A Caudal Epidural is an injection at the base of the spine, which is placed in the area outside of the lining of the spinal area, which bathes the nerves in the lower spine, hopefully resulting in a reduction of your leg and possibly back pain.

The solution injected consists of three components: a local anaesthetic (Bupivicaine), some saline and a steroid (Kenalog). The steroid works to reduce pain by working as a powerful anti-inflammatory agent.

What happens on the day?

You must have an empty stomach with no solids or miky drinks consumed for at least 6 hours before the procedure. Clear fluids are allowed up until 2 hours before the procedure. After you arrive, the procedure will be explained to you. Your temperature, blood pressure and pulse will be recorded. You will be positioned on your stomach throughout the procedure.

The procedure may be done under sedation or under a local anaesthetic. The doctor will mark the skin to pin point the site for the injection. The skin will be cleaned with an antiseptic solution which may stain the skin. This can be washed off later.

A local anaesthetic injection is then given through a small needle to numb the area. A slight stinging sensation will be felt at this time, but will pass within a minute. The Caudal Epidural injection is then given and you may feel some pressure around the lower spine as the solution goes in. The needle is then removed and a small plaster is applied over the injection site.

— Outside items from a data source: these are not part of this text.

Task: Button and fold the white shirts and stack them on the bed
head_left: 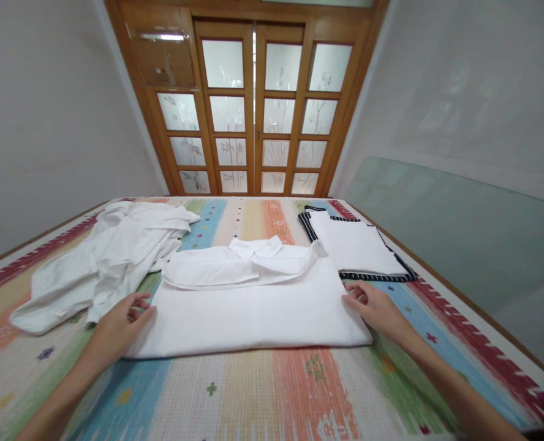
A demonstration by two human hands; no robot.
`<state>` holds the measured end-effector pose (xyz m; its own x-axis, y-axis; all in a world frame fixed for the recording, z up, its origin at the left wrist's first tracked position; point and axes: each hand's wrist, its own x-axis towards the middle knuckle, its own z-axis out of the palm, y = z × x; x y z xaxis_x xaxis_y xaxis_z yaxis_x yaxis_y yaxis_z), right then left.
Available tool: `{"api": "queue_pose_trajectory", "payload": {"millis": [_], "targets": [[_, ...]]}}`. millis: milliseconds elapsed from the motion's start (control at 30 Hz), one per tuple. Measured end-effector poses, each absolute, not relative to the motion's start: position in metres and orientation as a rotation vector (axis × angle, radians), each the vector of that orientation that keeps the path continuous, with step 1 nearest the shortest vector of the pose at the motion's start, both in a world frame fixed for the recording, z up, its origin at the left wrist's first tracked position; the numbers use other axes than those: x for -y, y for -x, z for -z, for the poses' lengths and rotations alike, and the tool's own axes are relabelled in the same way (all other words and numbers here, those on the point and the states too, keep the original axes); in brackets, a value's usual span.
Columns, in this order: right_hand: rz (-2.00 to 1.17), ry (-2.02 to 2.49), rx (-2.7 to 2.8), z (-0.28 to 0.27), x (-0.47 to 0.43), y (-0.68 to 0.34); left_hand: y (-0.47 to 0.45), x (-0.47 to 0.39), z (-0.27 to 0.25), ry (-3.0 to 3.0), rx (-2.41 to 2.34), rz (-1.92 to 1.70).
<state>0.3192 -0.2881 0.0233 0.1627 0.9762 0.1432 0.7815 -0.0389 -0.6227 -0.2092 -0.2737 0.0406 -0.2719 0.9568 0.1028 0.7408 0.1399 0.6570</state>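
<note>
A white collared shirt (258, 315) lies folded in front of me, its collar pointing away and its sleeves laid across the upper part. At its left edge my left hand (122, 324) has thumb and curled fingers closed on the fabric. My right hand (377, 309) pinches the right edge in a similar way, thumb on top of the cloth. The fingertips beneath the edges are partly hidden.
A loose heap of white garments (111, 251) lies to the left. On the right is a folded stack of white cloth (359, 245) over black-and-white striped fabric. Everything rests on a striped, multicoloured cover (249, 392). A pale green panel (460, 245) borders the right side; wooden glazed doors (253, 104) stand beyond.
</note>
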Motion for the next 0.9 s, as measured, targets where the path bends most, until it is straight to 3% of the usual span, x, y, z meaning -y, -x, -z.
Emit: {"api": "queue_pose_trajectory", "payload": {"millis": [400,900], "targets": [[-1.107,1.895,1.368,-0.02,0.326,-0.319,0.218,0.297,-0.049,-1.657,-1.975,-0.502],[-1.284,1.806,1.468,-0.018,0.343,-0.334,0.255,0.306,-0.032,-1.561,-1.695,-0.379]]}}
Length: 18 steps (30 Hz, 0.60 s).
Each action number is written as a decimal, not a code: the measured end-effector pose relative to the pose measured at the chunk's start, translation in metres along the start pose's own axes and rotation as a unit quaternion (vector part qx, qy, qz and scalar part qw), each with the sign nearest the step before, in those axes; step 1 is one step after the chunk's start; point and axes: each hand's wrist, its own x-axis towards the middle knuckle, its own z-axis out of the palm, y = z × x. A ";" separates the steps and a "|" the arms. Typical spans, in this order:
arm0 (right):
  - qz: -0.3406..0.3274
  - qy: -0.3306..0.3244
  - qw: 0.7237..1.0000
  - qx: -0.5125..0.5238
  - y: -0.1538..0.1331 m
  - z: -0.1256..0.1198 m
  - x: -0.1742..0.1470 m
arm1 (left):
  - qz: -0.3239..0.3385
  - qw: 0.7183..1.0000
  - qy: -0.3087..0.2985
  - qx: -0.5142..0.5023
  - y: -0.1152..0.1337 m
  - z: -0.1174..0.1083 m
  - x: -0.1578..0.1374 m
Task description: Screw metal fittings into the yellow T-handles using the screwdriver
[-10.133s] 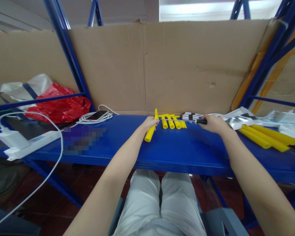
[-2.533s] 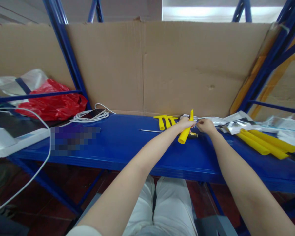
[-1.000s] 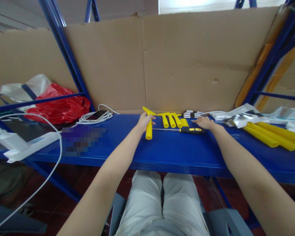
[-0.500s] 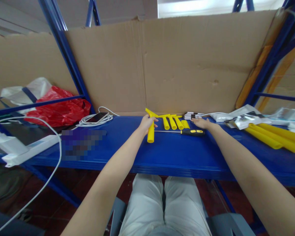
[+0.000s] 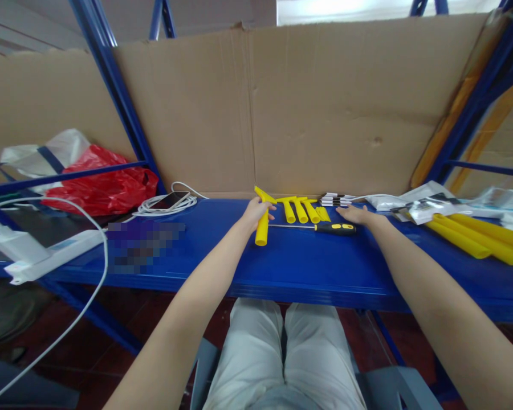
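My left hand (image 5: 253, 213) is closed around a yellow T-shaped plastic handle (image 5: 261, 230), whose round tube end points towards me. To its right, several similar yellow T-shaped pieces (image 5: 301, 212) lie in a row beside some small yellow parts (image 5: 322, 214). In front of them lies a screwdriver (image 5: 336, 228) with a black and yellow grip, its shaft running left towards the held handle. My right hand (image 5: 353, 214) lies low over the blue surface, fingers stretched leftward with nothing visible in them. Just behind it is a stack of white and black strips (image 5: 336, 199).
Long yellow tubes (image 5: 470, 238) and plastic packets (image 5: 427, 202) lie at the right. Leftward on the blue shelf (image 5: 222, 250) are a coiled white cable (image 5: 166, 206), a red bag (image 5: 106, 181) and a white power strip (image 5: 60, 257). Cardboard (image 5: 188, 114) walls the back.
My right hand has shifted slightly to the right, away from the strips. My left hand keeps hold of the yellow handle, and the view has tilted very slightly.
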 end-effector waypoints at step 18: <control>0.027 -0.016 0.999 0.037 0.004 -0.016 -0.020 | 0.031 0.996 0.013 0.079 -0.006 0.003 0.002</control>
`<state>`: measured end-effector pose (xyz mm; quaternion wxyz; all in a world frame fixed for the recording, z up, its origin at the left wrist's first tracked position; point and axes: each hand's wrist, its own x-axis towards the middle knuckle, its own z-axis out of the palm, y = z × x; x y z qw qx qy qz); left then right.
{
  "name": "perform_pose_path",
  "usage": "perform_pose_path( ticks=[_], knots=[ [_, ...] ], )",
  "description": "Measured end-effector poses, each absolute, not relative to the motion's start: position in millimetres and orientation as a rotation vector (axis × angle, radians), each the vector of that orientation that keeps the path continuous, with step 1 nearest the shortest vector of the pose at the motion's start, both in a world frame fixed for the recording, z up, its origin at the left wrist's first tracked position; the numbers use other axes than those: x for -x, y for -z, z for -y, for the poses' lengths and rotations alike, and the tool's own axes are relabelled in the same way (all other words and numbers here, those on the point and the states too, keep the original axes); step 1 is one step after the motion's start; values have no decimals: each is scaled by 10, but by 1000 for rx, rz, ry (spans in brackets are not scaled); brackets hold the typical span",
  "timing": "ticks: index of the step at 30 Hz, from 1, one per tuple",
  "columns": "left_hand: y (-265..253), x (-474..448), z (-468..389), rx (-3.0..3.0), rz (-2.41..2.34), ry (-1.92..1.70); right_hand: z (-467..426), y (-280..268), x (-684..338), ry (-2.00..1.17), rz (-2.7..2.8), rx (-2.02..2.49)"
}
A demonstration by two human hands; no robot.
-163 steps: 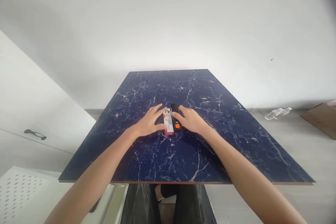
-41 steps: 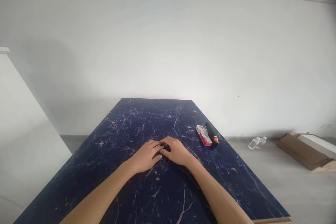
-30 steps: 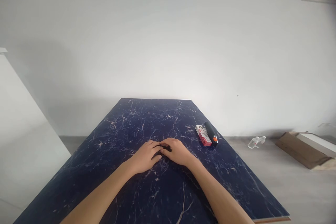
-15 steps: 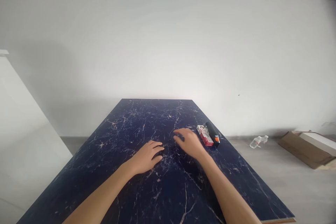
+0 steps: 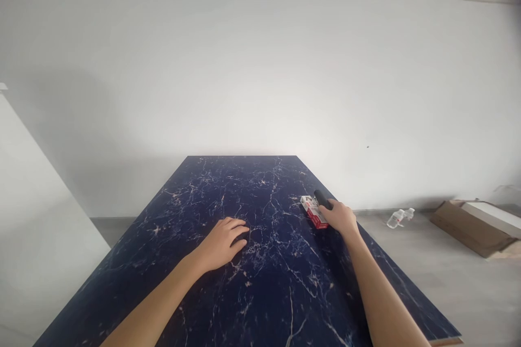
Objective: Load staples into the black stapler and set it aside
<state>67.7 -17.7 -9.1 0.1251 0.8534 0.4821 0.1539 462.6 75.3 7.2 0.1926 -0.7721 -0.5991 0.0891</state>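
Note:
My left hand [image 5: 223, 243] lies on the dark blue marbled table [image 5: 244, 184], fingers stretched out and slightly apart, holding nothing. At the table's right side my right hand [image 5: 342, 218] is closed around the near part of a black, roll-shaped object [image 5: 321, 197]. Only the far end of that object shows; its orange mark is covered by my hand. A red and white box [image 5: 312, 212] lies flat just left of it, close to my right thumb.
Beyond the table's far edge stands a pale wall [image 5: 244, 65]. A white panel or cabinet [image 5: 36, 217] rises at the left. On the floor at the right are clear plastic bottles [image 5: 395, 219] and an open cardboard box [image 5: 464, 227].
My right hand has moved right from the table's middle onto the black roll-shaped object and closed around it. My left hand has hardly shifted.

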Motion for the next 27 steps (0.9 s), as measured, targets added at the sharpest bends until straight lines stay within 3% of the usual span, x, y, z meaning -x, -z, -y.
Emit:
perform_pose_path(
  ticks=[18, 27],
  knots=[
    [103, -67, 274, -2341, -1557, -556, -246, -77, -1985, -445, 1916, 1541],
    [-102, 998, 286, -2141, -1682, -642, -213, -62, -1041, -862, 1905, 1358]
  ],
)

You then remain lying on your stomach for 20 minutes and then you may turn and lie flat on your back for 2 hours. Your blood pressure and pulse will be taken after the procedure and again 30 minutes later. You will be required to pass urine before being allowed to go home.

What are the possible side effects?

As with any procedure there can be side effects. There may be mild discomfort associated with having blood taken and having an injection.

Due to the injection there may be a very small risk of infection, but this is MINIMAL and no greater than for any injection. Sterile precautions are taken throughout the procedure to prevent infection.

Although unlikely, the injection may also cause a temporary flare of back or leg pain and you may also experience pins and needles in your leg. Occasionally patients may experience a redness of their face which could last a day. Women occasionally report some irregularities in their periods.

Please be sure to ask Mr. Bajekal at the time of the consultation or ring the office on 0208 367 7007 if you have any more questions

You must not drive yourself home after this procedure and for 24 hours after sedation.